WORK INSTRUCTIONS ::
Looking at the listing below, retype exactly the lines starting at the one containing "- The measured" and ending at the one containing "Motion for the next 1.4", both included, and nothing else.

GIVEN ENTRIES ::
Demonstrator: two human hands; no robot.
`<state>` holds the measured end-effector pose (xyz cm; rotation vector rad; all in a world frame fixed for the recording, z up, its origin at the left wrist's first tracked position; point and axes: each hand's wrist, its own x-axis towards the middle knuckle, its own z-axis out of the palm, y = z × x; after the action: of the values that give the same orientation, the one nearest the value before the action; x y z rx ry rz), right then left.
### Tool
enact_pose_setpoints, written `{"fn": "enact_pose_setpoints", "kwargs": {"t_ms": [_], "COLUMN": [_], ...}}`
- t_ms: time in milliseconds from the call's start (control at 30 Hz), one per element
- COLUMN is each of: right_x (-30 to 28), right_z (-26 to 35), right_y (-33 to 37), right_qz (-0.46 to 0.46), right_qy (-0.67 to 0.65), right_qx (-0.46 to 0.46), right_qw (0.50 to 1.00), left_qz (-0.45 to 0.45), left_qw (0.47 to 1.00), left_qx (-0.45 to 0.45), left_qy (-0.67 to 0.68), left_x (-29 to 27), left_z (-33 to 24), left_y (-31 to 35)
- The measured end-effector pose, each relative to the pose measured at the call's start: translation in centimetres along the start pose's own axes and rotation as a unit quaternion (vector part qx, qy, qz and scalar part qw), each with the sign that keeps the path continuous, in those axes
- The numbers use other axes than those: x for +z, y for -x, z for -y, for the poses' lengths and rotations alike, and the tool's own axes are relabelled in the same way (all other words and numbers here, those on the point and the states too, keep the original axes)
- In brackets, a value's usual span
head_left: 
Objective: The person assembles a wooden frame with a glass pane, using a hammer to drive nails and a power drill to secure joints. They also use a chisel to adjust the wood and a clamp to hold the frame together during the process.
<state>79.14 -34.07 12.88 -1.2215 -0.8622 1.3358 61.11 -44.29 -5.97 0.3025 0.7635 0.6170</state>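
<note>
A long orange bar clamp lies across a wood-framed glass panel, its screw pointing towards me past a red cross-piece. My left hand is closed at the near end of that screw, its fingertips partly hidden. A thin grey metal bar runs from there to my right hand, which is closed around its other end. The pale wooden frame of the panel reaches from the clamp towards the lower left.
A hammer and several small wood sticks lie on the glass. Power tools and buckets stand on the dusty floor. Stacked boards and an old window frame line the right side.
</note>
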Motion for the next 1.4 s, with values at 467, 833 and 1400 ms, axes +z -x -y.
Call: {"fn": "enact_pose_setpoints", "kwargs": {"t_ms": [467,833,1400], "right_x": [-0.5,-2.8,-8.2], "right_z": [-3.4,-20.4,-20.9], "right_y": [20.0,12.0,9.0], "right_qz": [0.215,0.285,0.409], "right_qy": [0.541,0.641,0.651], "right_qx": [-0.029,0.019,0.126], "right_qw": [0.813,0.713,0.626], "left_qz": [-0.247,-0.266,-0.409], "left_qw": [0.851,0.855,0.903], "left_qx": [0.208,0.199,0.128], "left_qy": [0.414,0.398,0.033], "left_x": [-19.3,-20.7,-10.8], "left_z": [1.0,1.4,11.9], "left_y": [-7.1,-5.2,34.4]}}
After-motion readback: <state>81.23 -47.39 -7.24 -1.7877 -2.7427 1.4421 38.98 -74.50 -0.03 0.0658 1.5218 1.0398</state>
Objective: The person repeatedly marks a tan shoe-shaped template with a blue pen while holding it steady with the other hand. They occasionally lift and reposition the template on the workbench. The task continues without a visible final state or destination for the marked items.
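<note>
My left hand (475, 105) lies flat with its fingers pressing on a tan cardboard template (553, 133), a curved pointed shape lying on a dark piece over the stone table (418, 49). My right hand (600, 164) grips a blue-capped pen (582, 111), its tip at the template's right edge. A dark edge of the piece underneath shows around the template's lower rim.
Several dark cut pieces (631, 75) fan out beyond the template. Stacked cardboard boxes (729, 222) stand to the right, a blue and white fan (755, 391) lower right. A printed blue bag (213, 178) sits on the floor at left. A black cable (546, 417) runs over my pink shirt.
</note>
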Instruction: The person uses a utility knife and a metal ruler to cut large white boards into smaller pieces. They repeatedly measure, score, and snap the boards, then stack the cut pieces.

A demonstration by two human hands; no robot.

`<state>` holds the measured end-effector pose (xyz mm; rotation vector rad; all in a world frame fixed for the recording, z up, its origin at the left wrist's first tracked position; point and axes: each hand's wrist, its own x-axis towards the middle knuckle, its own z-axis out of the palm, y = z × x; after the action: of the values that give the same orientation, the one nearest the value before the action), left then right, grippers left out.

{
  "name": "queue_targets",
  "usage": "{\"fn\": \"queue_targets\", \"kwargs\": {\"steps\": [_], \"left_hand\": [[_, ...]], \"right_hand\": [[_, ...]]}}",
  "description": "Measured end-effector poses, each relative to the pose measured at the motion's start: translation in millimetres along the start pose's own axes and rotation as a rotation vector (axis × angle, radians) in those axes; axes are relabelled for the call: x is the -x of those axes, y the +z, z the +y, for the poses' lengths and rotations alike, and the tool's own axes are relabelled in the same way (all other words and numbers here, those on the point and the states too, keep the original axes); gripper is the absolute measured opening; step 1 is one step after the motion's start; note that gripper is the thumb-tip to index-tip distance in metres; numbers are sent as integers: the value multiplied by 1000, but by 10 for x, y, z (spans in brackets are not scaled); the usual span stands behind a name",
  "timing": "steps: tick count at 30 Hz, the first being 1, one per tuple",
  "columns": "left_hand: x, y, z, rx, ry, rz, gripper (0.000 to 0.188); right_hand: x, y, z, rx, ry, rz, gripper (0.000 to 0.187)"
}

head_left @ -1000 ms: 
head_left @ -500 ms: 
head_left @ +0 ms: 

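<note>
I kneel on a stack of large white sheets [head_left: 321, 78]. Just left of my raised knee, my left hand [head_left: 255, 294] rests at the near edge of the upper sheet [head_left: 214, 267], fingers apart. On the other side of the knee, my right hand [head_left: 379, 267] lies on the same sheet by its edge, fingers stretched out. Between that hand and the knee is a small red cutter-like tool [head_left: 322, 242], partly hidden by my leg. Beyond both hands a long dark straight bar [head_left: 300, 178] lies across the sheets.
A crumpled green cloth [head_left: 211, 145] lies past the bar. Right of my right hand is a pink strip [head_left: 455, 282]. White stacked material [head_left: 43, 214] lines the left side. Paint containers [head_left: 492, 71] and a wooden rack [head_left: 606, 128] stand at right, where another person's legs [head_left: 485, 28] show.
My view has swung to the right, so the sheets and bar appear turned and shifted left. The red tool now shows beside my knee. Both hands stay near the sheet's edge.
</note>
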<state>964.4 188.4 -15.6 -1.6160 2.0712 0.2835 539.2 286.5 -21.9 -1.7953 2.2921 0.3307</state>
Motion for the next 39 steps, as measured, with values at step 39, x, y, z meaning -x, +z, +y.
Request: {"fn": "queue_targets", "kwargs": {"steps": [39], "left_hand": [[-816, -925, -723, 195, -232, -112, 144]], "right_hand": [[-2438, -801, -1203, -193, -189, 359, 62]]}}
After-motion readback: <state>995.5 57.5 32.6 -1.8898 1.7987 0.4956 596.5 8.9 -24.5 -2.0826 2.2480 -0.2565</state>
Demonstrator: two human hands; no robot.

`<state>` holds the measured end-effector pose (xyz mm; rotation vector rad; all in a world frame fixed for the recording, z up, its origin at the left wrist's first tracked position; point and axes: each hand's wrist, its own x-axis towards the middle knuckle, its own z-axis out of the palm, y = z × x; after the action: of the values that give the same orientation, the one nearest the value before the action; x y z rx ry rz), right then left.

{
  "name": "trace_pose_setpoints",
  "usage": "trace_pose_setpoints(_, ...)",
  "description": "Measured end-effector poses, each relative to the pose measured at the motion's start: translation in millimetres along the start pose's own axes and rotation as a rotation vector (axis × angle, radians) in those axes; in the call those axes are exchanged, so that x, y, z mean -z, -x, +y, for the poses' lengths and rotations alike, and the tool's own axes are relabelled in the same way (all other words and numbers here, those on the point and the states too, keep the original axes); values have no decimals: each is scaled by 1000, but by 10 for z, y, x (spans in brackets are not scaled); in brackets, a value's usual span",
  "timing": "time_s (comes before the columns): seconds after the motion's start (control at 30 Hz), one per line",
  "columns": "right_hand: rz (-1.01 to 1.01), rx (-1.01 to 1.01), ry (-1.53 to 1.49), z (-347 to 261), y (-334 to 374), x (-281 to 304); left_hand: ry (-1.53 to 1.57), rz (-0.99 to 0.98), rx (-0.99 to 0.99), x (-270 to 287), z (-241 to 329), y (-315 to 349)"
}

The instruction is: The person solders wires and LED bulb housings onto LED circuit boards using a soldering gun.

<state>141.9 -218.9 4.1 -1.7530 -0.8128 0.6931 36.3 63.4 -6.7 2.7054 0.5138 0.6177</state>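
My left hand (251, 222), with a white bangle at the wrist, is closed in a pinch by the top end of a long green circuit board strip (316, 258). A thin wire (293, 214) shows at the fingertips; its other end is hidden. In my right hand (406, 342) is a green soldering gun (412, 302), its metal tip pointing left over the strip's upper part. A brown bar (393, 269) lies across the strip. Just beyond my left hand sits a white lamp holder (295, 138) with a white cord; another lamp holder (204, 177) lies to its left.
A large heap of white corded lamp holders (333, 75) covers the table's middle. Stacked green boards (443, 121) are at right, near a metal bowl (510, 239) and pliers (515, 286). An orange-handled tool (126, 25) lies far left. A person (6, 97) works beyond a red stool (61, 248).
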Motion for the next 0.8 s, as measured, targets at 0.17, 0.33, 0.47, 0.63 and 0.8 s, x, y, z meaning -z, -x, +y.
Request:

RESULT BELOW ::
- The measured end-effector pose, each relative to the pose measured at the call's start: translation in centimetres along the start pose's own axes and rotation as a unit quaternion (vector part qx, qy, qz and scalar part qw), each with the sign that keeps the path continuous, in those axes
- The numbers use other axes than those: x for +z, y for -x, z for -y, for the poses' lengths and rotations alike, and the tool's own axes are relabelled in the same way (all other words and numbers here, those on the point and the states too, keep the original axes)
- In brackets, a value's usual span
head_left: 
Objective: The person assembles a wooden frame with a glass pane, using a hammer to drive nails and a power drill to secure joints. They also use a chisel to adjust the wood and a clamp to hold the frame together during the process.
<state>79.14 -34.07 12.88 -1.2215 -0.8622 1.3358 61.11 -44.29 -5.97 0.3025 0.7635 0.6170</state>
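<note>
A long orange bar clamp lies across a wood-framed glass panel, its screw pointing towards me past a red cross-piece. My left hand is closed at the near end of that screw, its fingertips partly hidden. A thin grey metal bar runs from there to my right hand, which is closed around its other end. The pale wooden frame of the panel reaches from the clamp towards the lower left.
A hammer and several small wood sticks lie on the glass. Power tools and buckets stand on the dusty floor. Stacked boards and an old window frame line the right side.
</note>
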Motion for the next 1.4 s, with values at 467, 833 and 1400 ms, axes +z -x -y.

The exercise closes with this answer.